▶ **WHAT THE EXERCISE ASKS**
Reprint all of the data below exactly as shown and skip every image.

▶ **GIVEN MATERIAL**
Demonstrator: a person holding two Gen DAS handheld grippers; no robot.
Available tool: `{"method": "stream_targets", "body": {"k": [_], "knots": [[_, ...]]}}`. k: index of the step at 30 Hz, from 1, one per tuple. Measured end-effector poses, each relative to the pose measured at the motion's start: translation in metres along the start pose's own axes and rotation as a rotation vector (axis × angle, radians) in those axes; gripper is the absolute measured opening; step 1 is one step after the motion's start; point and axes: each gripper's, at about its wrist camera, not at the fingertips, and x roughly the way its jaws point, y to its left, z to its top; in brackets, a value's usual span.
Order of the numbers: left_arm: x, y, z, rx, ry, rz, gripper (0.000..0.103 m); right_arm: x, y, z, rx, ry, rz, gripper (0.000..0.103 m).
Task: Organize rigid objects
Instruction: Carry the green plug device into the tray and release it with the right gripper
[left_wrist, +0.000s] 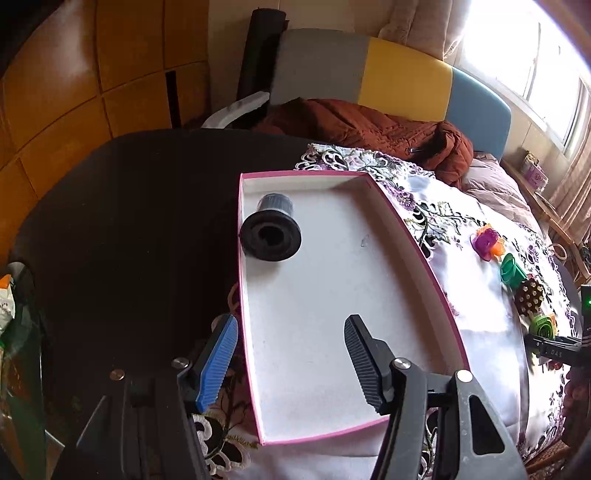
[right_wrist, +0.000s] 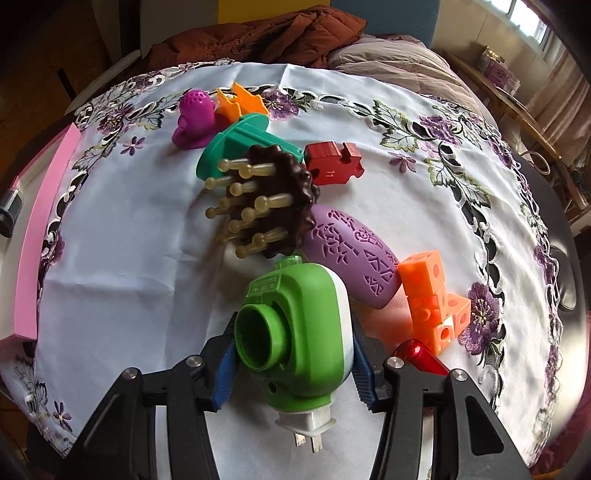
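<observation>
- White number "11" on the red puzzle-shaped block (right_wrist: 333, 161) ahead of my right fingers.
- Letters "DAS" on the black gripper body (left_wrist: 554, 349) beside my left fingers.

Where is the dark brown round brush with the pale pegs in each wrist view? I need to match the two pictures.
Left wrist view: the dark brown round brush with pale pegs is small, far right, on the embroidered white tablecloth.
Right wrist view: brush centre, above the green and white plug-in device.
Shared landmark: the pink-rimmed white box, at the left edge in the right wrist view.
</observation>
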Motion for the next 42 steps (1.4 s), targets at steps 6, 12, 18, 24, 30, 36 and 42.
{"method": "stream_targets", "body": {"k": [6,12,18,24,30,36,42], "knots": [[-0.002,0.007,-0.007,-0.014,0.012,-0.003,0.061,-0.002,0.005,-0.003,-0.028,0.003,-0.011,0.053],[-0.005,0.016,-0.011,-0.036,0.011,-0.004,0.061,-0.01,0.021,-0.013,-0.068,0.015,0.006,0.052],[-0.005,0.024,-0.013,-0.053,0.013,-0.01,0.061,-0.016,0.042,-0.018,-0.092,0.023,0.053,0.052],[-0.005,0.031,-0.015,-0.064,0.013,-0.008,0.061,-0.03,0.064,-0.011,-0.106,-0.01,0.118,0.052],[-0.003,0.037,-0.016,-0.08,0.018,-0.011,0.061,-0.054,0.095,0.009,-0.13,-0.074,0.201,0.052],[0.0,0.046,-0.018,-0.107,0.032,-0.014,0.061,-0.072,0.149,0.028,-0.193,-0.122,0.307,0.052],[0.005,0.065,-0.023,-0.166,0.058,-0.016,0.06,-0.065,0.211,0.049,-0.237,-0.119,0.381,0.052]]}}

▶ **WORKED SOLUTION**
Demonstrator: a person holding two Gen DAS handheld grippers; no robot.
Available tool: `{"method": "stream_targets", "body": {"k": [_], "knots": [[_, ...]]}}`. k: index of the step at 30 Hz, from 1, one per tuple. Measured end-effector poses, each relative to the pose measured at the motion's start: translation in metres along the start pose's own axes and rotation as a rotation vector (axis × angle, radians) in those axes; gripper is the absolute measured opening; step 1 is one step after the motion's start; point and axes: each gripper's, at about its wrist camera, not at the fingertips, and x roughly the way its jaws point, y to its left, z to its top; in brackets, a value's usual span.
Order of the numbers: left_arm: x, y, z, rx, ry, rz, gripper (0.000..0.103 m); right_arm: x, y, z, rx, ry, rz, gripper (0.000..0.103 m).
Task: Organize rigid objects
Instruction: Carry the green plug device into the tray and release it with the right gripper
[left_wrist, +0.000s] 
[right_wrist, +0.000s] 
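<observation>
- White number "11" on the red puzzle-shaped block (right_wrist: 333, 161) ahead of my right fingers.
- Letters "DAS" on the black gripper body (left_wrist: 554, 349) beside my left fingers.

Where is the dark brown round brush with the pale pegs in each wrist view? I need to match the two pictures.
Left wrist view: the dark brown round brush with pale pegs is small, far right, on the embroidered white tablecloth.
Right wrist view: brush centre, above the green and white plug-in device.
Shared landmark: the pink-rimmed white box, at the left edge in the right wrist view.
</observation>
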Motion for the next 42 steps (1.4 s), targets at steps 6, 12, 18, 24, 30, 36 and 42.
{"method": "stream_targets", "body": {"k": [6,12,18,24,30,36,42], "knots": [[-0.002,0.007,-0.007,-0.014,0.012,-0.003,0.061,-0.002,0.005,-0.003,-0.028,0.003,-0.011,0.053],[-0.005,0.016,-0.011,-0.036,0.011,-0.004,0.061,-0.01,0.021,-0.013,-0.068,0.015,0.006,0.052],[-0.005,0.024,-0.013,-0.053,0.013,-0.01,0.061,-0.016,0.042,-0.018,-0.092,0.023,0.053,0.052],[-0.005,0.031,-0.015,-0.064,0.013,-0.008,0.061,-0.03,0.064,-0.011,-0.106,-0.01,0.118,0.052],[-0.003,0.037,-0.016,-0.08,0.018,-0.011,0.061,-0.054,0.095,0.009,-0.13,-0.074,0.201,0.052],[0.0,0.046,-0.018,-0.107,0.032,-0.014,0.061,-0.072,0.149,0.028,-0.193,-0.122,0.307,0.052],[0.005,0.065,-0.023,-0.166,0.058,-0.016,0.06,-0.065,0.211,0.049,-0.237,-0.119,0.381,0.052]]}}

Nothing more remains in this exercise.